Но это-то в нем и прельщало. Блок, человек, видевший все недостатки Мережковского, но — в отличие от Андрея Белого — человек твердый, верный, без лукавства и готовности кого угодно высмеять, — записал в дневнике, что после одного собрания ему хотелось поцеловать Мережковскому руку: за то, что он царь «над всеми Адриановыми». Запись эту нетрудно расшифровать, — потому что многим из знавших Мережковского хотелось иногда тоже поклониться ему и поблагодарить. За что? Не только за прошлое. За пример органически музыкального восприятия литературы и жизни. За стойкость в защите музыки. За постоянный, безмолвный упрек обыденщине и обывательщине, в какой бы форме они ни проявлялись. За внимание к тому, что одно только и достойно внимания, за интерес к тому, чем только и стоит интересоваться. За рассеянность к пустякам, за постепенное, неизменное увядание в обществе, которое пустяками бывало занято. За грусть, наконец, которая «чище и прекраснее веселья» и все собой облагораживает.
Слова как будто неясные. Но то, что было в Мережковском лучшего — и что почувствовал Блок, — не вполне ясно тоже. Формальная точность выражений могла бы оказаться в воспоминаниях о нем обманчивой и увести от него совсем далеко.
M. АЛДАНОВ Д. С. МЕРЕЖКОВСКИЙ
Некролог[11]
О каждом человеке нетрудно написать некролог обычного типа, — с надлежащими прилагательными в надлежащих степенях. Обычай подобных некрологов очень стар и очень хорош. Но именно о Д. С. Мережковском так писать не хочется. В громадном большинстве случаев краткие строки некролога навсегда завершают то, что о человеке пишется: больше о нем никто писать не будет, — кончено. Тогда действительно de mortuis…[12] Однако Дмитрий Сергеевич был явлением исключительным: писать о нем будут долго, он имеет на это достаточно прав.

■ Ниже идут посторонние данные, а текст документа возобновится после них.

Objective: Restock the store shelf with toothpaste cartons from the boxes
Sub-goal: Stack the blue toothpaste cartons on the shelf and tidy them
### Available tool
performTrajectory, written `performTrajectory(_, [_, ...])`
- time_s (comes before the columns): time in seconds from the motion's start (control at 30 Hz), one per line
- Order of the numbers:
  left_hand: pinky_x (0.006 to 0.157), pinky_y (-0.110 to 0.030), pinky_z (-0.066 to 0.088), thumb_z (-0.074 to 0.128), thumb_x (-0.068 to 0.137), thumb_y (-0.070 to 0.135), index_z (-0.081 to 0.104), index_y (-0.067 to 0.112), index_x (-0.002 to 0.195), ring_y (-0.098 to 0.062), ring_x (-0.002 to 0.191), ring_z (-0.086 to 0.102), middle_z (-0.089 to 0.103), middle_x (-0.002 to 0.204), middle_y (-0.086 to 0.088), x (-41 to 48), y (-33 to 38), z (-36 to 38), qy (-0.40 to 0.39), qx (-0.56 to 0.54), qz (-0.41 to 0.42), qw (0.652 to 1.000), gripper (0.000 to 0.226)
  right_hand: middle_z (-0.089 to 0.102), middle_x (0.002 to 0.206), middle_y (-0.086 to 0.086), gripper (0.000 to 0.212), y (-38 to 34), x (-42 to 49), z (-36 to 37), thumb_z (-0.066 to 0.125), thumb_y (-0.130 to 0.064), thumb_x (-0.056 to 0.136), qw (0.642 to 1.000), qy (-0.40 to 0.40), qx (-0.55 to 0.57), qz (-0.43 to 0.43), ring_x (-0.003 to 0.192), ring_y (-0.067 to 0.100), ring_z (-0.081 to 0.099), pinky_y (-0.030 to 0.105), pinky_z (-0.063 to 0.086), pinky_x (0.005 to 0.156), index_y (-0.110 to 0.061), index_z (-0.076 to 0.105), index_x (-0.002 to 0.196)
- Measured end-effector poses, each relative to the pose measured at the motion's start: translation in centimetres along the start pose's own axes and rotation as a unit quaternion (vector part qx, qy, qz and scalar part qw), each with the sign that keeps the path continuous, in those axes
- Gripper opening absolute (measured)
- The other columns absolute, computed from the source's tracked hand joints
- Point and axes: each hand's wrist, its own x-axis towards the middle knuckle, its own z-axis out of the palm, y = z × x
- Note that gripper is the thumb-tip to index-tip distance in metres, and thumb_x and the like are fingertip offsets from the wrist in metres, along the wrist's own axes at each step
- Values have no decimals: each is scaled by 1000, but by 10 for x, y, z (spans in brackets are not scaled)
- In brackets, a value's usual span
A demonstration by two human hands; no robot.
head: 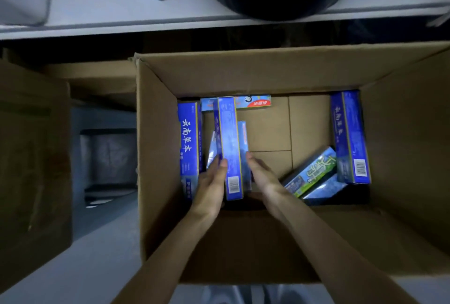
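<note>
Dimly lit, so most print was unreadable. Left hand (210, 184) & right hand (263, 177), fingers straight, pressed flat on either side of a bundle of blue toothpaste cartons (229, 138) inside the cardboard box (243, 77). Bundle's long axis ran away from the person, barcode end nearest. Its lower cartons were mostly hidden behind the top one.

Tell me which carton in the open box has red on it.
The carton lying crosswise against the far wall of the box: it shows a red patch and a panda picture, while the other cartons are blue or blue-green.
</note>
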Motion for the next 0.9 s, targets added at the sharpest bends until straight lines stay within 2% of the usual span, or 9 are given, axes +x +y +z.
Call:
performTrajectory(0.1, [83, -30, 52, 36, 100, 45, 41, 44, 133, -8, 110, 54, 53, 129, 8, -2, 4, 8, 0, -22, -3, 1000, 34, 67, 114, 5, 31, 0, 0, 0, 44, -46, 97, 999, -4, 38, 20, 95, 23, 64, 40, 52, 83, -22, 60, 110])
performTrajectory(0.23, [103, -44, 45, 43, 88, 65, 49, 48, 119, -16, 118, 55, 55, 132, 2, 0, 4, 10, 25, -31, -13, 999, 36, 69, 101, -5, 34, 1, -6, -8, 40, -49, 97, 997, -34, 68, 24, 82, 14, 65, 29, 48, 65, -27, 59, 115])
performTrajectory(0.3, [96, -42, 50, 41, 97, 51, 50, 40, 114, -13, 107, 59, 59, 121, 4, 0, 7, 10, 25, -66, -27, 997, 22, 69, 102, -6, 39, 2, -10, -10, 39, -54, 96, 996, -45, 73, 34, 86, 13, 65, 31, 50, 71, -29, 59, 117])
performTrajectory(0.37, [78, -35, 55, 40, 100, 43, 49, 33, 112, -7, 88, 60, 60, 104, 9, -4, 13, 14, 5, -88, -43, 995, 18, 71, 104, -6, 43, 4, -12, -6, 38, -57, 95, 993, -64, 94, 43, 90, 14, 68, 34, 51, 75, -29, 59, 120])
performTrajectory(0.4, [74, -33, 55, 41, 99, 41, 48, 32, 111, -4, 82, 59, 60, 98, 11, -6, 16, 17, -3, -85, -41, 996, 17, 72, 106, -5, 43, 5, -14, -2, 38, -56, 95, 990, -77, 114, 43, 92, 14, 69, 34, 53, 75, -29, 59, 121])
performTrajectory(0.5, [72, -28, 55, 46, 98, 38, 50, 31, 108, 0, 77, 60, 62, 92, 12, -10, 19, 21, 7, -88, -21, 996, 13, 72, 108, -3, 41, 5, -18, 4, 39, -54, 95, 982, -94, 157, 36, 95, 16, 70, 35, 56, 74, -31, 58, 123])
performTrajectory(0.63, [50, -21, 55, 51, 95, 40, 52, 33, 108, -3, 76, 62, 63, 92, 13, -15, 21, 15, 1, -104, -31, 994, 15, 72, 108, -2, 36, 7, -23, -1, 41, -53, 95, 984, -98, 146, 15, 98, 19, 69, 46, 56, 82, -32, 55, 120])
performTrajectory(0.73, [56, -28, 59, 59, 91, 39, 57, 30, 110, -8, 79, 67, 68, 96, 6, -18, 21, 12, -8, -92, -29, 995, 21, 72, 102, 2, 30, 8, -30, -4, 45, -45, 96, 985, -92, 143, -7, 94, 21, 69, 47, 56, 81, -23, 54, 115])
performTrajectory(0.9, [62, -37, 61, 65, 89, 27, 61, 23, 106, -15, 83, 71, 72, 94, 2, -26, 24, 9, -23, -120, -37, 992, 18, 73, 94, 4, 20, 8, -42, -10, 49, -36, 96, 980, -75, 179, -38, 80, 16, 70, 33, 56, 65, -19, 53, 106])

Это был человек выдающегося ума, блестящего литературного и ораторского таланта, громадной разностороннейшей культуры, — один из ученейших людей нашей эпохи. Судьба послала ему долгую жизнь. Он проработал в литературе почти шестьдесят лет, написал несколько десятков толстых книг, встречался со всеми своими известными современниками: ведь он разговаривал с Достоевским! (из писателей, видевших Достоевского, теперь остается в живых один А. А. Плещеев). Д. С. Мережковский был знаменит: его книги, особенно «Леонардо да Винчи», в разных переводах можно было найти в любом книжном магазине любой страны Европы. Добавлю, что свою известность он носил в высшей степени просто: генеральство было совершенно чуждо его натуре. Это была одна из многих привлекательных его черт.

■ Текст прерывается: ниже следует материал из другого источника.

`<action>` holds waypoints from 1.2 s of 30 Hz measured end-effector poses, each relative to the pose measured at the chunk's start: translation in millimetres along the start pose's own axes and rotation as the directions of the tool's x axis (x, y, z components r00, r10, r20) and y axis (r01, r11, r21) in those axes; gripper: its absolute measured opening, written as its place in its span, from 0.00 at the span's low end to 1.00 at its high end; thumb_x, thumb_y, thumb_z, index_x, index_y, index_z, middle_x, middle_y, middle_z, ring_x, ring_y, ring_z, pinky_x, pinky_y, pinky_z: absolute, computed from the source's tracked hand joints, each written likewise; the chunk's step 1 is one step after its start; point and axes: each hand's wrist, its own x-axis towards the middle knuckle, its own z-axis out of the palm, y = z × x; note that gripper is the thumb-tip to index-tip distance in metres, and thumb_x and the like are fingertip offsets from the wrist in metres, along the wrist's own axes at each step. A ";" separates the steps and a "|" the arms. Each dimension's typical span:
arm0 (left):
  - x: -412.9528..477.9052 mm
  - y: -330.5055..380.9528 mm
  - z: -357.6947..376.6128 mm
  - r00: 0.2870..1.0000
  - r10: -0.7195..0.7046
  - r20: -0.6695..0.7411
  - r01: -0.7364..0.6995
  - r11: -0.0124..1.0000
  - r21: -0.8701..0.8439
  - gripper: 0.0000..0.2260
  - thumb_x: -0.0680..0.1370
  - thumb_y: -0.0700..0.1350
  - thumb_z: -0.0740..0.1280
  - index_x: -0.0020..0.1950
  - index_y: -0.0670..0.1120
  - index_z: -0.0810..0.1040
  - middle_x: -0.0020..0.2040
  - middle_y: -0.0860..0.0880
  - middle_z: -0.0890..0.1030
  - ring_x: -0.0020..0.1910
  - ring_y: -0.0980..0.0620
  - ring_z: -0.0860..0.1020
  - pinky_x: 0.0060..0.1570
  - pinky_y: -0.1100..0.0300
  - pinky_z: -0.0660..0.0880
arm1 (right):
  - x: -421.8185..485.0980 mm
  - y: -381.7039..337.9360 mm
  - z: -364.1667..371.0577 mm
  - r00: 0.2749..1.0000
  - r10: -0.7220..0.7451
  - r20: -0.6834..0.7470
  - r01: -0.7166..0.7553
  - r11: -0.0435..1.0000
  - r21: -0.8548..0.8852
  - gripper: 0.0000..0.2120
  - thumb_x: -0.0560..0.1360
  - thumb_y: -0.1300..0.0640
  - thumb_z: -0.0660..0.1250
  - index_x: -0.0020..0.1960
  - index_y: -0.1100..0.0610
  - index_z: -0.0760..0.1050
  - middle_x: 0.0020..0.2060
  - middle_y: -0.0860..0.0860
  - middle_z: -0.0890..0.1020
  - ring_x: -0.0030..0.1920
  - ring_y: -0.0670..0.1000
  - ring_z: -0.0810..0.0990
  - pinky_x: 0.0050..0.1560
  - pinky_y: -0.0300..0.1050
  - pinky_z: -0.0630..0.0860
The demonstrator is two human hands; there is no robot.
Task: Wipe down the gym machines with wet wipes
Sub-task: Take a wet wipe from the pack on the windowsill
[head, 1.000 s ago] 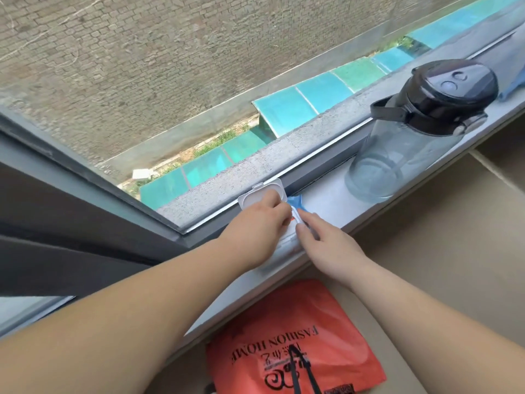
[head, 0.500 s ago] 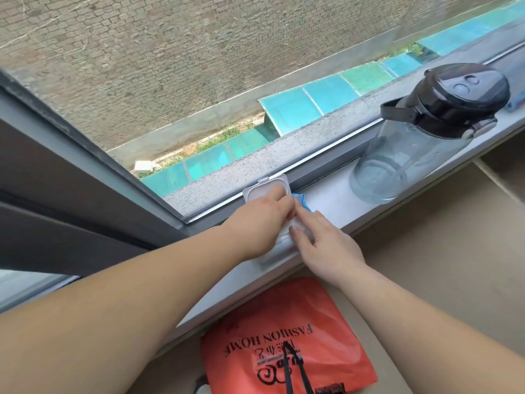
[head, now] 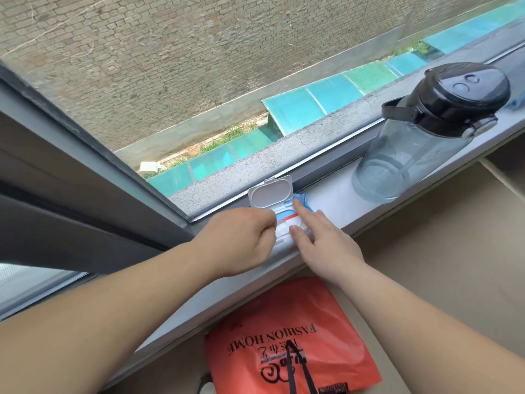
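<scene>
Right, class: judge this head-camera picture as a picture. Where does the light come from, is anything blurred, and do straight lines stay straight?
Head view: even daylight comes through the window, with soft shadows and no harsh glare; the sill and frame bow, a wide-angle effect; the wipes pack and bottle look fairly sharp; the forearms at the bottom edge look stretched and softer.

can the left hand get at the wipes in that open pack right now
Probably yes. The wipe pack's lid stands flipped open, the left hand pinches at its opening, and the right hand only steadies its edge.
</scene>
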 end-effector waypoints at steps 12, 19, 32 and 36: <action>32.8 13.7 25.0 0.973 -0.226 -0.046 0.228 0.972 0.061 0.04 0.81 0.47 0.66 0.50 0.53 0.81 0.51 0.52 0.69 0.48 0.46 0.77 0.38 0.54 0.72 | 5.0 13.9 -2.0 0.999 -0.038 -0.025 0.037 0.999 -0.040 0.26 0.83 0.35 0.52 0.77 0.24 0.44 0.75 0.41 0.58 0.68 0.51 0.74 0.61 0.48 0.71; 40.3 30.5 21.5 0.912 -0.411 0.007 0.409 0.908 0.089 0.07 0.81 0.46 0.67 0.57 0.47 0.80 0.60 0.47 0.68 0.51 0.45 0.79 0.43 0.51 0.74 | 4.9 11.6 -2.2 0.999 -0.048 0.005 0.049 0.986 -0.162 0.24 0.83 0.34 0.50 0.77 0.23 0.47 0.78 0.44 0.55 0.69 0.56 0.74 0.61 0.47 0.71; 38.4 24.4 25.0 0.958 -0.278 0.077 0.271 0.958 0.092 0.09 0.81 0.44 0.65 0.60 0.43 0.72 0.60 0.45 0.66 0.48 0.42 0.76 0.46 0.46 0.77 | 4.9 12.5 -1.8 0.999 -0.035 -0.009 0.033 0.988 -0.153 0.25 0.81 0.31 0.51 0.77 0.23 0.49 0.77 0.42 0.57 0.72 0.53 0.72 0.63 0.49 0.72; 36.9 30.0 25.4 0.965 -0.252 0.072 0.240 0.961 0.138 0.10 0.81 0.42 0.64 0.60 0.42 0.71 0.61 0.43 0.66 0.46 0.44 0.72 0.44 0.51 0.73 | 3.8 10.6 -1.0 0.999 -0.031 -0.010 0.029 0.988 -0.155 0.26 0.81 0.31 0.51 0.77 0.24 0.48 0.77 0.42 0.57 0.71 0.53 0.73 0.63 0.49 0.72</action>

Служил он всю жизнь одной — очень большой — идее. Но и ее сторонники, и люди ей чуждые относились к этому служению сдержанно, — чтобы не сказать холодно. Д. С. Мережковский всю жизнь мечтал о «последователях». Их у него не было. Факт сам по себе обычный и, по общему правилу, не столь важный: у кого же из русских писателей были последователи? Едва ли не у одного Толстого, да и то лишь как у автора «Так что же нам делать». Но другие русские писатели к этому и не стремились, тогда как Д. С. Мережковский об отсутствии у него последователей говорил иногда как о кресте своей жизни. Ему часто казалось, что его просто не принимают всерьез. И в этом действительно была доля правды.
— «Я был молод, — вспоминал Мережковский в своей прекрасной статье о посмертном издании писем Чехова, — мне все хотелось поскорее разрешить вопросы о смысле бытия, о Боге, о вечности. И я предлагал их Чехову как учителю жизни. А он сводил на анекдоты да на шутки. Говорю ему, бывало, о „слезинке замученного ребенка“, которой нельзя простить, а он вдруг обернется ко мне, посмотрит на меня своими ясными, не насмешливыми, но немного холодными, „докторскими“ глазами и промолвит: „А кстати, голубчик, что я вам хотел сказать: как будете в Москве, ступайте-ка к Тестову, закажите селянку, — превосходно готовят — да не забудьте, что к ней большая водка нужна“. Мне было досадно, почти обидно: я ему о вечности, а он мне о селянке».
Самое интересное в этом воспоминании одного знаменитого писателя о другом то, что сам Мережковский признавал Чехова совершенно правым: «Надо было наговорить столько лишнего, сколько мы наговорили, надо было столько нагрешить, сколько мы нагрешили святыми словами, чтобы понять, как он (Чехов) был прав, когда молчал о святыне. Зато его слова доныне — как чистая вода лесных озер, а наши, увы, слишком похожи на трактирные зеркала, засиженные мухами, исцарапанные надписями».